- EXERCISE GOAL -
Output only the stretch of the listing that starts at the line containing "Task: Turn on" and ends at the line containing "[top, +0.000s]", reproduced exactly with both ends.

- GIVEN INFORMATION -
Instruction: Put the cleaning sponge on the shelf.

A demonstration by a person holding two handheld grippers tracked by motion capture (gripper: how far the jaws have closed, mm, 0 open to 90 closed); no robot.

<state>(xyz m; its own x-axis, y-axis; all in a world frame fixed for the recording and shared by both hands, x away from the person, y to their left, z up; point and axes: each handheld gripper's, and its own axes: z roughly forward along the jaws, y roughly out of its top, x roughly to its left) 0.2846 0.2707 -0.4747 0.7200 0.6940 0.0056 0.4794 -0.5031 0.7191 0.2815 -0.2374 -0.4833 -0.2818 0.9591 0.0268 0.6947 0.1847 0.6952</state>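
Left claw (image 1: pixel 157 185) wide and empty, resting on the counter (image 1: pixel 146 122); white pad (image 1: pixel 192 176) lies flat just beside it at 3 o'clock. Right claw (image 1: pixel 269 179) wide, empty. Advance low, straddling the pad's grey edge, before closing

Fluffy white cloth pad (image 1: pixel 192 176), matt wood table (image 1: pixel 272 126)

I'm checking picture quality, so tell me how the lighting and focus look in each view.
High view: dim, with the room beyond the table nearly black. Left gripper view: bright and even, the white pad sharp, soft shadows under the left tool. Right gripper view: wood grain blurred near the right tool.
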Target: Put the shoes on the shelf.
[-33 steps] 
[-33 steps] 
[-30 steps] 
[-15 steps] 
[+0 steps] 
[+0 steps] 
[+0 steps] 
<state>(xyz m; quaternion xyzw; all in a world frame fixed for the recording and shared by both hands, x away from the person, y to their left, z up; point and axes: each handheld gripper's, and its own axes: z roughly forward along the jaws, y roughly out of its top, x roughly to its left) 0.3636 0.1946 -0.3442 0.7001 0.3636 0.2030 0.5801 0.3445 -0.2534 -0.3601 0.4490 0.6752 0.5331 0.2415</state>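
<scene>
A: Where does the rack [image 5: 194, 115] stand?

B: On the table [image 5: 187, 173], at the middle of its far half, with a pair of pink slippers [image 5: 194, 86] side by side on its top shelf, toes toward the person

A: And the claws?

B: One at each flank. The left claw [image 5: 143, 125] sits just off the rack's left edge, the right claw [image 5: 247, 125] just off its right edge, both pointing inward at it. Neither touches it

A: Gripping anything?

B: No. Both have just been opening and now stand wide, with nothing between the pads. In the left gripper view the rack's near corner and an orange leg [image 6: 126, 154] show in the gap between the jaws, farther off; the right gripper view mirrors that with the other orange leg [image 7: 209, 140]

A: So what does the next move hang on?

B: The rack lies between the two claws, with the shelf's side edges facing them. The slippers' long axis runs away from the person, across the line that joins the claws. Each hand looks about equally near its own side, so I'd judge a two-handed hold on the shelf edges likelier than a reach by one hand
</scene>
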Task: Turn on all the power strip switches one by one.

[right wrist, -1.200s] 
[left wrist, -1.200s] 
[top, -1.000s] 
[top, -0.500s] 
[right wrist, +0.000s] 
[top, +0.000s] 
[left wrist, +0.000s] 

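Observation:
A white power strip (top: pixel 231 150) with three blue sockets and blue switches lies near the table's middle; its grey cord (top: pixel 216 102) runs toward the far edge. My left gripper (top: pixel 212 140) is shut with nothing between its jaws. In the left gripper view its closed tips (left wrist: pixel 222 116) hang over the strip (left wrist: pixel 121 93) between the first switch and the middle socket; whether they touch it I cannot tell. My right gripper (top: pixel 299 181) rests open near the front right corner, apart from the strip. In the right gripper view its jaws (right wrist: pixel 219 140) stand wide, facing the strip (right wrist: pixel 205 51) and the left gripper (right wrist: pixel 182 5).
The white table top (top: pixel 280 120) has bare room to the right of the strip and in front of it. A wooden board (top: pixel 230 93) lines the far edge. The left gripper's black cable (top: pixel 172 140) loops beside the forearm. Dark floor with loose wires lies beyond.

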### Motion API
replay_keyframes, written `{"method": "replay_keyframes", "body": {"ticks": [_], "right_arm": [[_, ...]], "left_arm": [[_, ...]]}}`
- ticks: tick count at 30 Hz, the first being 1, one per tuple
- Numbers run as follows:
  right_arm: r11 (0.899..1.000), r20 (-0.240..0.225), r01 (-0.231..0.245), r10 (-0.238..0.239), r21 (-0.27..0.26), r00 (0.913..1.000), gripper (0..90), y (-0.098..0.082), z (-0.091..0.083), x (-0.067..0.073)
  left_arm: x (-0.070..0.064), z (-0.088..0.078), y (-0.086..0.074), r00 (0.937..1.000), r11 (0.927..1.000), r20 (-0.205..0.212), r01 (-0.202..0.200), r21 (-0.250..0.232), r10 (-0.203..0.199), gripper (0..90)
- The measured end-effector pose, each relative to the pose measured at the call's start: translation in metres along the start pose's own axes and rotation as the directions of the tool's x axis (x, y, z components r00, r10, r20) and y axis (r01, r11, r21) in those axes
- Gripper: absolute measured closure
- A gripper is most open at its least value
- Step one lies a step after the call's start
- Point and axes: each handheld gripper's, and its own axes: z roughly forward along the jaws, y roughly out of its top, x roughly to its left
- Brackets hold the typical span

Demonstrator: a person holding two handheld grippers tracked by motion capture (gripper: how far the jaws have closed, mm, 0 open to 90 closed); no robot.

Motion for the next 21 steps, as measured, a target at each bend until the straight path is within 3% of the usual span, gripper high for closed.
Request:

- THE ANSWER -
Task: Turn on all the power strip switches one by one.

[right wrist, -1.200s] 
[left wrist, -1.200s] 
[top, -1.000s] 
[top, -0.500s] 
[right wrist, +0.000s] 
[top, +0.000s] 

Exercise complete, with nothing further to add.